Decided January 7, 1907.
ERROR TO THE CIRCUIT COURT OF APPEALS FOR THE SIXTH CIRCUIT.

*165 Mr. Robert Ramsey, with whom Mr. J.J. Muir was on the brief, for plaintiff in error.

Mr. Henry M. Huggins, with whom Mr. R.T. Hough was on the brief, for defendant in error.

*166 MR. JUSTICE DAY, after making the foregoing statement, delivered the opinion of the court.

Section 5151 of the Revised Statutes provides that the shareholders of every national banking association shall be held individually responsible, equally and ratably, not one for another, for all contracts, debts and engagements of such association, to the extent of the amount of their stock therein, at the par value thereof, in addition to the amount invested in such shares. This section undertakes to hold all shareholders responsible, and questions have arisen under varying circumstances as to what constitutes such shareholder.

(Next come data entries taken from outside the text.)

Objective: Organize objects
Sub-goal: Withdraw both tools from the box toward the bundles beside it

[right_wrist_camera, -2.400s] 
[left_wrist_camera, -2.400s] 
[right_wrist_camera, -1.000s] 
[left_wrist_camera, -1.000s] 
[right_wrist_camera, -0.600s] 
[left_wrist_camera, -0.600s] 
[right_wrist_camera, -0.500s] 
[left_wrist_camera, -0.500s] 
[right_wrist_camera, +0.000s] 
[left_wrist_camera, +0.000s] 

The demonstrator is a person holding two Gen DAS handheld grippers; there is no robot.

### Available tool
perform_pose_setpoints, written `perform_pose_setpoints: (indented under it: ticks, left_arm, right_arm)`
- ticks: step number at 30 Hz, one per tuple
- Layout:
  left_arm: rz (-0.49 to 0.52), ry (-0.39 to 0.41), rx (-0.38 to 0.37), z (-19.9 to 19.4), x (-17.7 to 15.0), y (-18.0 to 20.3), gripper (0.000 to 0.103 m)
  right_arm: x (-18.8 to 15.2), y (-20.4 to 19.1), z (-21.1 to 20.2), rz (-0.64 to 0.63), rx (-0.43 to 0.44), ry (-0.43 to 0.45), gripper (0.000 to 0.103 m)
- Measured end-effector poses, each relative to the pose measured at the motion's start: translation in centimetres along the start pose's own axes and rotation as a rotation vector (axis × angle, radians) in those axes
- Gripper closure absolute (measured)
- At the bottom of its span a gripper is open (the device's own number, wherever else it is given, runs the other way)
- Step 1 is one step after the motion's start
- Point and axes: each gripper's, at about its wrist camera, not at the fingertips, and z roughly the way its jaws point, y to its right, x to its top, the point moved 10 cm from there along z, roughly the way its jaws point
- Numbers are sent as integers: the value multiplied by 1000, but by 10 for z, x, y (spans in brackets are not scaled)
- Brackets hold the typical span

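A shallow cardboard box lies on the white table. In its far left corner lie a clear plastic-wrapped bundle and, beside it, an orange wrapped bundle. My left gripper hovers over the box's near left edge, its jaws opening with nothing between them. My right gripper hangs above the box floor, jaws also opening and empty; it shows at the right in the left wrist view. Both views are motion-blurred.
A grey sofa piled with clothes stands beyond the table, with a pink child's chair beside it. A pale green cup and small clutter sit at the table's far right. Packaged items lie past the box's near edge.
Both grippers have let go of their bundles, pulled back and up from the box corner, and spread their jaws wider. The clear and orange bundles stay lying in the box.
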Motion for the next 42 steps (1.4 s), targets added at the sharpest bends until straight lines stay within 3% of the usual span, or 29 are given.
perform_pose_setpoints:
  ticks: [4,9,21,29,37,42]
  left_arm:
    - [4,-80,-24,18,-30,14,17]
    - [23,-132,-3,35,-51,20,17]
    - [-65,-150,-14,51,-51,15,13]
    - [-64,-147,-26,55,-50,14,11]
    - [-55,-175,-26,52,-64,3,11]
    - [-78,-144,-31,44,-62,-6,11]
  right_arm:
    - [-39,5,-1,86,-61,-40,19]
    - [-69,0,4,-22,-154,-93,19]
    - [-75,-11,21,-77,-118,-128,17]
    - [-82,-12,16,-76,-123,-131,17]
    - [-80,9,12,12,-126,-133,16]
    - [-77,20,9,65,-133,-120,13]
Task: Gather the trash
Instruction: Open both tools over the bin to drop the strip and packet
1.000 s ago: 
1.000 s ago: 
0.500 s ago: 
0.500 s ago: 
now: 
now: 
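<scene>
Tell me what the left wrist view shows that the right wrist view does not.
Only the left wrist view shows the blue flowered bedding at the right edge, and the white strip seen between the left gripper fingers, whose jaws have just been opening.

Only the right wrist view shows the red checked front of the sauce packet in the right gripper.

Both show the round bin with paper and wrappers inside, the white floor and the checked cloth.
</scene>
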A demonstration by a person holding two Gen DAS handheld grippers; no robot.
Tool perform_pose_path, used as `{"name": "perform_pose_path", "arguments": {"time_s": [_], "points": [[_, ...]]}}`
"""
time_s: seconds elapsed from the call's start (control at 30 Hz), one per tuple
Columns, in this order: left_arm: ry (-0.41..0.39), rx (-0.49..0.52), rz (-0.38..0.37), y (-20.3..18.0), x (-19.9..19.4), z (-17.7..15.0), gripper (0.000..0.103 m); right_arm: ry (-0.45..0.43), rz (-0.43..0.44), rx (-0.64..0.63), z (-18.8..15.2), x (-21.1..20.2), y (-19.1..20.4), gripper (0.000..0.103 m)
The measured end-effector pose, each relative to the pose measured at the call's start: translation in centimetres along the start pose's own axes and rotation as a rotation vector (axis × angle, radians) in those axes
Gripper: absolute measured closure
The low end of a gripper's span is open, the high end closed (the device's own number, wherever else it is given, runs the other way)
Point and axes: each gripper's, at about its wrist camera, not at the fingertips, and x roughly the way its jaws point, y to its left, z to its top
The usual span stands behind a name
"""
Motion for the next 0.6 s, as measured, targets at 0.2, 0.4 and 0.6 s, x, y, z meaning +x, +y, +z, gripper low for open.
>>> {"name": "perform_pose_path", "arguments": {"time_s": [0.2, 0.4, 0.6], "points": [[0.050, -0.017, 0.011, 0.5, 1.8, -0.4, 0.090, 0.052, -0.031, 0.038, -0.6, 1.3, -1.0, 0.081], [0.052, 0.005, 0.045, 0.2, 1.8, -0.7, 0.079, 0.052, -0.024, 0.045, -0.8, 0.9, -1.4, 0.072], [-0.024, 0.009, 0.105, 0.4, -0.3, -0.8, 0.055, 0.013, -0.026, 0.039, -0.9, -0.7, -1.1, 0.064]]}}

In Anderson v. Philadelphia Warehouse Company, 111 U.S. 479, it was held that the mere pledgee who had never acted as a shareholder would not be liable as such, notwithstanding the stock was transferred on the books of the bank and the certificate issued to an irresponsible person, in that instance a porter in the employment of the company, and this although the transfer had been thus made for the purpose of avoiding liability which might be incurred by the shareholders of the bank, in case of insolvency. In the course of the opinion, Mr. Chief Justice Waite, speaking for the court, recognized that the real owner might be held liable as a shareholder, but in that case the facts showed the warehouse company, sought to be held as a shareholder, was never other than a pledgee, and that notwithstanding the transfer to the irresponsible person, the real ownership of the stock remained in the original holder.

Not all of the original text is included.